TASK:
Without including any images, please transcribe all the lines below exactly.

GIVEN RECORDS:
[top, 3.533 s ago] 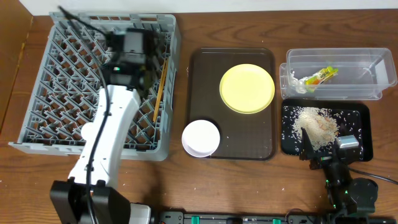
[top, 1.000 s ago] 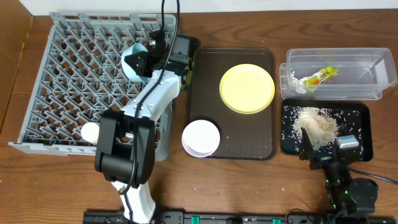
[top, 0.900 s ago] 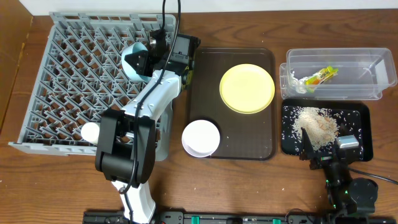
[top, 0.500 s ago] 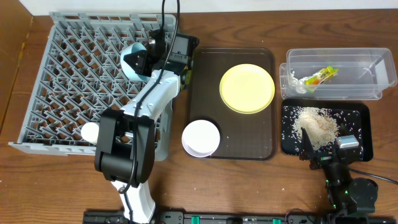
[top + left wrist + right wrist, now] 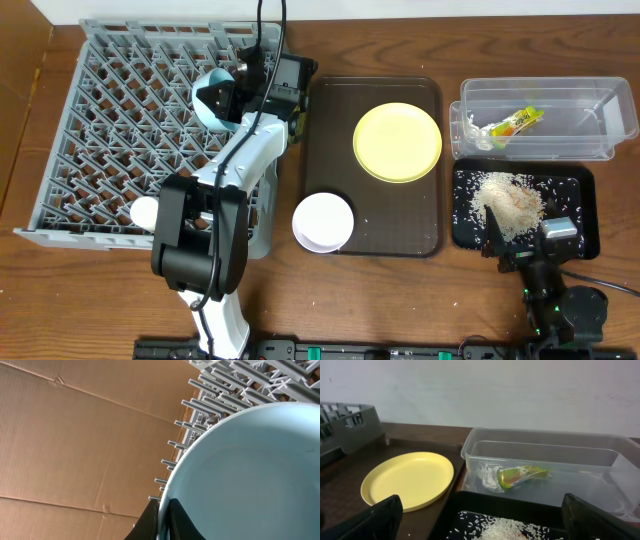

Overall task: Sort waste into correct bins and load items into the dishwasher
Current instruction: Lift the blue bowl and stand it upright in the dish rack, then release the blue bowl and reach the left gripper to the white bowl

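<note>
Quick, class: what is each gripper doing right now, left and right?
Left gripper: closed on the rim of the light blue bowl.
Right gripper: open, holding nothing.

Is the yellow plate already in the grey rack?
No, the yellow plate lies flat on the brown tray, right of the grey rack.

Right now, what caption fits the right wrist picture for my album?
A green-and-yellow snack wrapper lies in a clear rectangular plastic tub, next to a round pale yellow plate.
</note>
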Motion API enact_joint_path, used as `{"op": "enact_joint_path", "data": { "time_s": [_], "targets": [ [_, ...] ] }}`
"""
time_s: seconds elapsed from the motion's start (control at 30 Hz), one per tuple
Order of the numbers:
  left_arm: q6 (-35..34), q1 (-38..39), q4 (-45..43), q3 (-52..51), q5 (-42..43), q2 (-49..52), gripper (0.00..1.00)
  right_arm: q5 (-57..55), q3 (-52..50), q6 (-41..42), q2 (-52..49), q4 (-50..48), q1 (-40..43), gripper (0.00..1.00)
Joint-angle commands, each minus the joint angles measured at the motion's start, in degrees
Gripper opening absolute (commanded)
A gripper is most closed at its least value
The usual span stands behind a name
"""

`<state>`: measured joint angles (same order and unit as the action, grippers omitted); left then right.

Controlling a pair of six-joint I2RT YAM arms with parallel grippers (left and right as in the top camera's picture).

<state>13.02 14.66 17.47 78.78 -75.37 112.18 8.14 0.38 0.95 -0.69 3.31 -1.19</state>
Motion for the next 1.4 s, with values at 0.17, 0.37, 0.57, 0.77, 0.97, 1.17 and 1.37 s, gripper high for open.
{"op": "enact_joint_path", "data": {
  "time_s": [0.17, 0.37, 0.57, 0.77, 0.97, 1.17, 1.37],
  "targets": [
    [1.36, -1.4, -0.5, -0.87, -0.13, 1.46, 0.08, 0.26, -0.07, -0.37, 0.31, 0.17, 0.48, 0.99],
    [2.64, -2.51, -1.38, -0.87, -0.17, 1.46, 0.08, 0.26, -0.07, -0.37, 0.31, 0.17, 0.48, 0.99],
    [9.05, -1.97, -7.21, -0.87, -3.54, 1.46, 0.08, 0.26, -0.07, -0.37, 0.31, 0.17, 0.48, 0.99],
    [9.01, -1.33, -7.26, -0.94, -3.32, 1.95, 0.08, 0.26, -0.07, -0.37, 0.31, 0.17, 0.48, 0.99],
    [8.76, 0.85, -6.8, -1.97, -3.32, 3.56, 0.08, 0.26, -0.07, -0.37, 0.31, 0.17, 0.48, 0.99],
    [8.76, 4.28, -6.88, -2.51, -3.15, 3.58, 0.08, 0.26, -0.07, -0.37, 0.31, 0.17, 0.48, 0.99],
    [8.59, 6.29, -6.86, -2.51, -3.76, 3.54, 0.13, 0.26, -0.07, -0.37, 0.31, 0.17, 0.48, 0.99]
  ]
}}
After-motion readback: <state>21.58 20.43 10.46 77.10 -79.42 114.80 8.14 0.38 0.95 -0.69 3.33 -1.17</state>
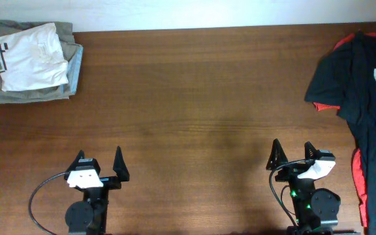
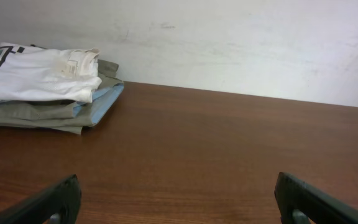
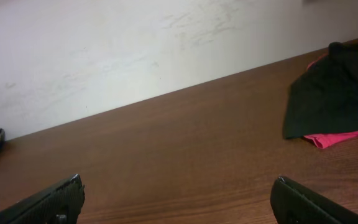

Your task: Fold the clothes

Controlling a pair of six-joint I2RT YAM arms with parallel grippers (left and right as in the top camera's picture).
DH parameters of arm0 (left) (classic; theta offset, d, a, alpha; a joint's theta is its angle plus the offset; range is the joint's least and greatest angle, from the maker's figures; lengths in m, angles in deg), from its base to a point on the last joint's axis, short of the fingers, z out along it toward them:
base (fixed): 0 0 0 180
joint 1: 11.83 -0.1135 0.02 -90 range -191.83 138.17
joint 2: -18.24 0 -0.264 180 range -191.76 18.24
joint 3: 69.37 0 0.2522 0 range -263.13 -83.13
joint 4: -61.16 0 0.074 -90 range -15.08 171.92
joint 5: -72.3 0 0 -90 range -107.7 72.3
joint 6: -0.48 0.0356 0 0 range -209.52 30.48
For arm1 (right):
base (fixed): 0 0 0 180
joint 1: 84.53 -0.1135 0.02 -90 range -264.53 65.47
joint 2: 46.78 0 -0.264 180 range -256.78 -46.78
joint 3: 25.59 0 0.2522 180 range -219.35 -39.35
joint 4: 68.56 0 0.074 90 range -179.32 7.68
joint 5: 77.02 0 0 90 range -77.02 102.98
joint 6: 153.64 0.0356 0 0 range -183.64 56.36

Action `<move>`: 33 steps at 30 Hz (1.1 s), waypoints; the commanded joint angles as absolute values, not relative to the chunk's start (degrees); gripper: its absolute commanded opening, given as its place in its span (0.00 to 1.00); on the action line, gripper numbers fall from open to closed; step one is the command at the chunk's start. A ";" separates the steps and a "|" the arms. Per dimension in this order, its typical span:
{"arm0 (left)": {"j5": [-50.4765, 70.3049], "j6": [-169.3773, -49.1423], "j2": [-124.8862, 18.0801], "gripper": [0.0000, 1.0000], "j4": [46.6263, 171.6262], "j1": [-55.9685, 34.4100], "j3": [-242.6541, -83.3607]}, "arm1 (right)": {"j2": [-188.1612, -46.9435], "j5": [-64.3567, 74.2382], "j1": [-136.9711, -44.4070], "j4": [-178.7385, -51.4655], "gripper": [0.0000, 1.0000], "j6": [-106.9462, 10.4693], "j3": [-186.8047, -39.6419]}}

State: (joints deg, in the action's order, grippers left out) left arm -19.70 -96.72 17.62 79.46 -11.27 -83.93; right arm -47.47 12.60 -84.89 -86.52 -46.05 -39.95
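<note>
A crumpled black T-shirt (image 1: 364, 85) with white lettering lies at the table's right edge, over a red T-shirt (image 1: 356, 173) that shows at its edges. Both show in the right wrist view, black (image 3: 334, 93) over red (image 3: 340, 138). My right gripper (image 1: 293, 151) (image 3: 176, 193) is open and empty near the front edge, left of the shirts. My left gripper (image 1: 99, 159) (image 2: 176, 196) is open and empty near the front left.
A stack of folded clothes (image 1: 31, 62), white on top of olive and light blue, sits at the back left corner, also in the left wrist view (image 2: 42, 84). A pale wall runs behind the brown wooden table (image 1: 194, 104).
</note>
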 commanded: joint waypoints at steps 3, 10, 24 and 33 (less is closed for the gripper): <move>-20.07 -97.18 17.88 0.99 79.48 -11.62 -83.62 | -47.14 13.67 -85.32 -86.94 0.99 -46.23 -39.66; -20.07 -97.18 17.88 0.99 79.48 -11.62 -83.62 | -47.14 13.69 -85.32 -86.96 0.99 -46.23 -39.66; -20.07 -97.18 17.88 0.99 79.48 -11.62 -83.62 | -47.14 13.67 -85.32 -86.96 0.99 -46.23 -39.66; -20.07 -97.18 17.91 0.99 79.48 -11.62 -83.62 | -47.14 3.12 -85.32 -85.98 0.99 -38.71 -39.66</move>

EXERCISE RESPONSE:
[top, 3.533 s ago] 
[top, 1.000 s ago] 
[top, 0.900 s ago] 
[top, 0.500 s ago] 
[top + left wrist + right wrist, now] 

Overall task: Sort waste into correct bins and load items into the dishwasher
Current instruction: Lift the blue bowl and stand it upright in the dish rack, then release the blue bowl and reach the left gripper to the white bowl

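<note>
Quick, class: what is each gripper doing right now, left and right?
Left gripper: closed on the rim of the light blue bowl.
Right gripper: open, holding nothing.

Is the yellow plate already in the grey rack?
No, the yellow plate lies flat on the brown tray, right of the grey rack.

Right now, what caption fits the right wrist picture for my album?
A green-and-yellow snack wrapper lies in a clear rectangular plastic tub, next to a round pale yellow plate.
</note>
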Motion API enact_joint_path, used as `{"op": "enact_joint_path", "data": { "time_s": [_], "targets": [ [_, ...] ] }}`
"""
time_s: seconds elapsed from the motion's start (control at 30 Hz), one per tuple
Order of the numbers:
  left_arm: q6 (-35..34), q1 (-38..39), q4 (-45..43), q3 (-52..51), q5 (-42..43), q2 (-49..52), gripper (0.00..1.00)
  right_arm: q5 (-57..55), q3 (-52..50), q6 (-41..42), q2 (-52..49), q4 (-50..48), q1 (-40..43), gripper (0.00..1.00)
Joint-angle commands, each minus the joint angles measured at the motion's start, in degrees
Gripper opening absolute (commanded)
A gripper is most closed at its least value
The usual span stands behind a name
"""

`<state>`: measured joint angles (same order and unit as the action, grippers omitted); left then right.

Controlling a pair of six-joint I2RT YAM arms with parallel grippers (left and right as in the top camera's picture).

<state>13.02 14.66 17.47 78.78 -75.37 112.18 8.14 0.38 0.95 -0.69 3.31 -1.19</state>
Motion for the next 1.4 s, with values at 0.17, 0.37, 0.57, 0.77, 0.97, 1.17 and 1.37 s, gripper high for open.
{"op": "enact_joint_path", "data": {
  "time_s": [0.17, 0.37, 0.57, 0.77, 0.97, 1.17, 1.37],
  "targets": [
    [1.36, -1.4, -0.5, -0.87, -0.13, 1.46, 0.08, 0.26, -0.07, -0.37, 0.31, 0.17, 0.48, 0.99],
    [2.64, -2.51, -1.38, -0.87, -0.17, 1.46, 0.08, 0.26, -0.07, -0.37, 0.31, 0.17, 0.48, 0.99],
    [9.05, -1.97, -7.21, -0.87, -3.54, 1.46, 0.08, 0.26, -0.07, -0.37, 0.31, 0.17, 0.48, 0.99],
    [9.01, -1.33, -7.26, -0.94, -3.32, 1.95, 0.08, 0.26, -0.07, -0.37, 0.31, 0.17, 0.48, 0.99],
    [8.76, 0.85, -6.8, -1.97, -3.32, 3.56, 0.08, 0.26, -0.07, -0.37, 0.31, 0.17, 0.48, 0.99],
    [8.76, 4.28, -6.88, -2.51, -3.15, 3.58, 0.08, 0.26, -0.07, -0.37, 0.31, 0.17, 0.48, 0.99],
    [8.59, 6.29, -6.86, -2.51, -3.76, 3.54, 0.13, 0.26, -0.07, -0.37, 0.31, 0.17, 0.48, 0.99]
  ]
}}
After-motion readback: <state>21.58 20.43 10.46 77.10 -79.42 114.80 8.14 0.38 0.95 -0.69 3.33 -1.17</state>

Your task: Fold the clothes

Controlling a pair of six-joint I2RT YAM arms with parallel grippers (left and right as in the top camera's picture).
DH parameters of arm0 (left) (classic; theta offset, d, a, alpha; a joint's theta is its angle plus the offset; range is the joint's least and greatest angle, from the maker's figures; lengths in m, angles in deg), from its base to a point on the last joint's axis, short of the fingers, z out along it toward them:
base (fixed): 0 0 0 180
joint 1: 11.83 -0.1135 0.02 -90 range -191.83 138.17
joint 2: -18.24 0 -0.264 180 range -191.76 18.24
joint 3: 69.37 0 0.2522 0 range -263.13 -83.13
joint 4: -61.16 0 0.074 -90 range -15.08 171.92
joint 5: -72.3 0 0 -90 range -107.7 72.3
joint 6: -0.48 0.0356 0 0 range -209.52 30.48
For arm1 (right):
base (fixed): 0 0 0 180
joint 1: 84.53 -0.1135 0.02 -90 range -264.53 65.47
joint 2: 46.78 0 -0.264 180 range -256.78 -46.78
joint 3: 25.59 0 0.2522 180 range -219.35 -39.35
joint 4: 68.56 0 0.074 90 range -179.32 7.68
joint 5: 77.02 0 0 90 range -77.02 102.98
joint 6: 153.64 0.0356 0 0 range -183.64 56.36

Action `<move>`: 33 steps at 30 Hz (1.1 s), waypoints; the commanded joint angles as absolute values, not relative to the chunk's start (degrees); gripper: its absolute commanded opening, given as its place in its span (0.00 to 1.00); on the action line, gripper numbers fall from open to closed; step one is the command at the chunk's start. A ";" separates the steps and a "|" the arms. Per dimension in this order, its typical span:
{"arm0 (left)": {"j5": [-50.4765, 70.3049], "j6": [-169.3773, -49.1423], "j2": [-124.8862, 18.0801], "gripper": [0.0000, 1.0000], "j4": [46.6263, 171.6262], "j1": [-55.9685, 34.4100], "j3": [-242.6541, -83.3607]}, "arm1 (right)": {"j2": [-188.1612, -46.9435], "j5": [-64.3567, 74.2382], "j1": [-136.9711, -44.4070], "j4": [-178.7385, -51.4655], "gripper": [0.0000, 1.0000], "j6": [-106.9462, 10.4693], "j3": [-186.8047, -39.6419]}}

State: (joints deg, in the action's order, grippers left out) left arm -19.70 -96.72 17.62 79.46 -11.27 -83.93; right arm -47.47 12.60 -84.89 -86.52 -46.05 -39.95
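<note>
A crumpled black T-shirt (image 1: 364, 85) with white lettering lies at the table's right edge, over a red T-shirt (image 1: 356, 173) that shows at its edges. Both show in the right wrist view, black (image 3: 334, 93) over red (image 3: 340, 138). My right gripper (image 1: 293, 151) (image 3: 176, 193) is open and empty near the front edge, left of the shirts. My left gripper (image 1: 99, 159) (image 2: 176, 196) is open and empty near the front left.
A stack of folded clothes (image 1: 31, 62), white on top of olive and light blue, sits at the back left corner, also in the left wrist view (image 2: 42, 84). A pale wall runs behind the brown wooden table (image 1: 194, 104).
</note>
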 commanded: joint waypoints at steps 3, 10, 24 and 33 (less is closed for the gripper): <move>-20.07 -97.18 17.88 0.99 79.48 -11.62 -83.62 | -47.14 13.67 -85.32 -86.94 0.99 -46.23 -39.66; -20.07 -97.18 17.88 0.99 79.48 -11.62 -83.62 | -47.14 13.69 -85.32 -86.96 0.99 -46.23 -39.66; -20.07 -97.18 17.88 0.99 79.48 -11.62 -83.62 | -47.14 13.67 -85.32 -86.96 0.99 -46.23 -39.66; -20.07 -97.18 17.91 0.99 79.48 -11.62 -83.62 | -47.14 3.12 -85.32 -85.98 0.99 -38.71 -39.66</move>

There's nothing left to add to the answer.